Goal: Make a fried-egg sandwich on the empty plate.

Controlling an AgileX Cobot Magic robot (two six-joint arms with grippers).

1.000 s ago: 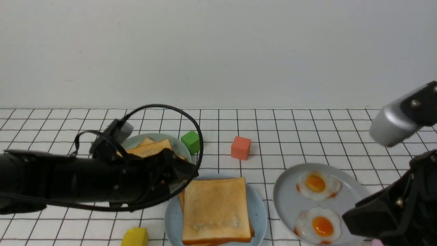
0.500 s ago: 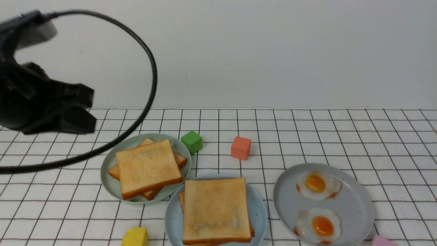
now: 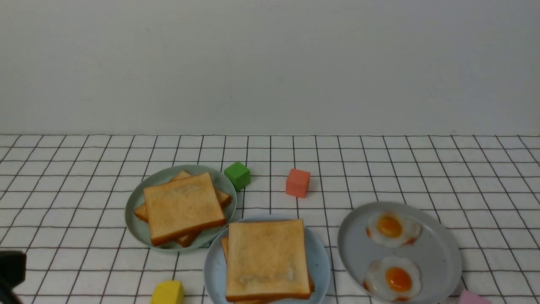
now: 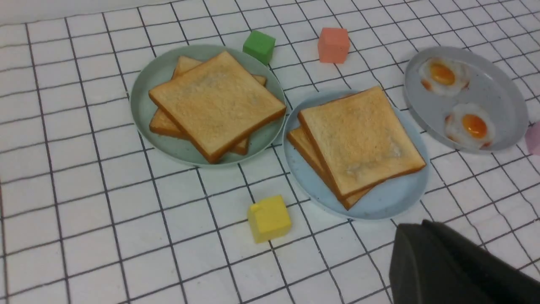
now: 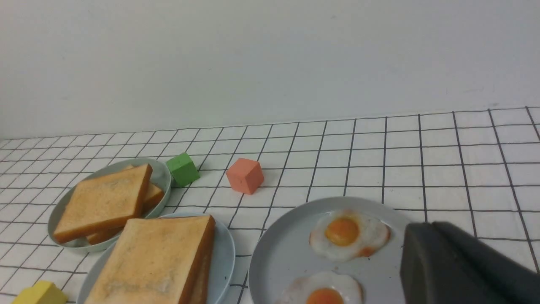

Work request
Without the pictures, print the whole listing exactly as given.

Expected answer
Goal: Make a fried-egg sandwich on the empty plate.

Controlling an AgileX Cobot Magic robot (two six-joint arms with grippers).

1.000 s ago: 
0.500 s ago: 
now: 
now: 
now: 

The answer given here is complete.